Nel 2022, la spesa dichiarata come sostenuta ha registrato «un’ulteriore e consistente espansione», raggiungendo i 17,3 miliardi annui (+11,6 miliardi sul 2021). La variazione trova sostanziale spiegazione in 3 misure: il 45% dell’incremento è dovuto all’EcobonusSismabonus (con una spesa annua salita a 7 miliardi), un’ulteriore quota del 37% ai crediti d’imposta Transizione 4.0 (passati ad oltre 5,3 miliardi) e, infine, il 5% deriva dagli interventi di sostegno all’internazionalizzazione delle imprese attraverso il Fondo 394/1981 gestito da Simest (circa 534 milioni).

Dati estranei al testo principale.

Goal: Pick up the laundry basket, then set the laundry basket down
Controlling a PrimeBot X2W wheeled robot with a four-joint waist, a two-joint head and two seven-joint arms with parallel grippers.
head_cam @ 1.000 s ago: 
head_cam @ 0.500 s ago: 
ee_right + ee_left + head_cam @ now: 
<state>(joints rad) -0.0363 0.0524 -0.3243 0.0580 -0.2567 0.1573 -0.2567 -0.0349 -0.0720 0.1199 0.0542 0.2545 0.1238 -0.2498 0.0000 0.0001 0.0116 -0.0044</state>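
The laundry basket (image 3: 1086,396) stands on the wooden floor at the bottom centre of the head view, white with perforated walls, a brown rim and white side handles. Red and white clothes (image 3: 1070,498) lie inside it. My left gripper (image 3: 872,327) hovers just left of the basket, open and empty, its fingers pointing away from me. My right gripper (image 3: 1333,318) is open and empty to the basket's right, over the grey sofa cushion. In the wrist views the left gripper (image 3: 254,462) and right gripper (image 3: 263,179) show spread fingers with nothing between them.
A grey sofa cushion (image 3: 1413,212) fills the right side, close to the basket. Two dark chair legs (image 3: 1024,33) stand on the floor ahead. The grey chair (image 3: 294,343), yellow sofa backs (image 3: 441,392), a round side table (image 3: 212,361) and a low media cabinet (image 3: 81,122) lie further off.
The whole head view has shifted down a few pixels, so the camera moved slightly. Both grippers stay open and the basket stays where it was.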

Ad andare male non c’è solo l’avanzamento del Pnrr, ma anche i bilanci delle regioni per la sanità che sono «in netto peggioramento», con un rosso in crescita che nel 2022 è arrivato a 1,4 miliardi. Per la Corte dei Conti «il risultato di esercizio, misurato quale differenza tra le entrate previste dallo Stato per la copertura dei LEA e le spese sostenute per l’assistenza sanitaria, si presenta in netto peggioramento. Le perdite crescono, passando dai 1.025 milioni di disavanzo del 2021 a poco meno di 1.470 milioni del 2022(erano 800 milioni nel 2020)».